J. Walter Thompson’s culture of diversity extends to its message and its work. Eastwood enumerates the latest initiatives that espoused gender and racial inclusion:

“This year alone, we’ve created some great pieces that promote equality and inclusivity. Our team in Melbourne created a campaign for the Melbourne Queer Film Festival (MQFF) that used voice data from hate speech and turned it into animation. It is quite a powerful example of reclaiming divisive, derogatory language and transforming it into something that empowers and unites”

“JWT India and Haiyya, an NGO based in New Delhi, also recently teamed up for #MyDaughterWill, a social awakening effort that aims to give daughters rights to perform a parent’s last rites, a privilege that Hindu sons fully enjoy.”
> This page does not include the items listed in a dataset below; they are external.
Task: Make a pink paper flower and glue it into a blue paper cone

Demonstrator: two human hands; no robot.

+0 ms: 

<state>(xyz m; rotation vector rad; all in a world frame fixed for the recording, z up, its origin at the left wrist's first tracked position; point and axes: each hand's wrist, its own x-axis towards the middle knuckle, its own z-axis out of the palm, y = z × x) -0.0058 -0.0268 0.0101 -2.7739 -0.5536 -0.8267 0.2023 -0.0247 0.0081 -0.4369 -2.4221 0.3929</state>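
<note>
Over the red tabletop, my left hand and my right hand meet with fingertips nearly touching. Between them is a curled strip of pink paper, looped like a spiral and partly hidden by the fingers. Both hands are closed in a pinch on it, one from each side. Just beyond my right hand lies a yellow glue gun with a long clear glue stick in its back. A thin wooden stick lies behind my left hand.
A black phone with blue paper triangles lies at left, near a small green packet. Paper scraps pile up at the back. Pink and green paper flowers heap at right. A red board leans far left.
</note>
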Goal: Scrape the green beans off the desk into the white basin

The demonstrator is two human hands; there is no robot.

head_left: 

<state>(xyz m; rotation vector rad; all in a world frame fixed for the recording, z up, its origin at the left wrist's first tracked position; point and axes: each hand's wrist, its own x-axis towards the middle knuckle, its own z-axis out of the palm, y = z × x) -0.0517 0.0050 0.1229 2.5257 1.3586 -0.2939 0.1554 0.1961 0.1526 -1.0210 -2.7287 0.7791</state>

“Late last year, our New York office became the first-ever creative agency partner for Black Lives Matter. Since then, they’ve released two projects together. The first, backingblackbusiness.com, was designed to support Black-owned businesses and the more recent piece, ‘Mark Yourself Unsafe,’ featured an app that allows Black social media users to mark themselves ‘unsafe’ for being Black in America.”

Thoroughbred

These values of inclusivity that bolster the agency’s creativity reflect Eastwood’s own life lessons.

He confides, “I’ve worked with a lot of incredible women over the years. And each of them, in some way, has helped me understand better how to shape creativity in terms of gender. But, in particular, when I was 26 I sat in an adjacent office to a creative director named Jane Caro at Saatchi’s in Sydney. She has a brilliant creative mind and is a powerful voice for women. She was so gracious and really spent the time to help me understand creative work from a female perspective.”

Now, as the Worldwide Chief Creative Officer of J. Walter Thompson, Matt Eastwood leads a charge of unicorns much like him.

He declares, “The world is always changing and consumers change with it. Our job as agencies, regardless of the political and social climate, is to keep the consumer at the heart of the messages we’re creating. If we keep humanity at the center of our creative work and commit to solving human challenges, inspiring people, moving them to feel something and most importantly, getting them to remember the brands we create for, then we will always be on the cutting edge of creativity and innovation. That’s the philosophy that’s leading us forward.”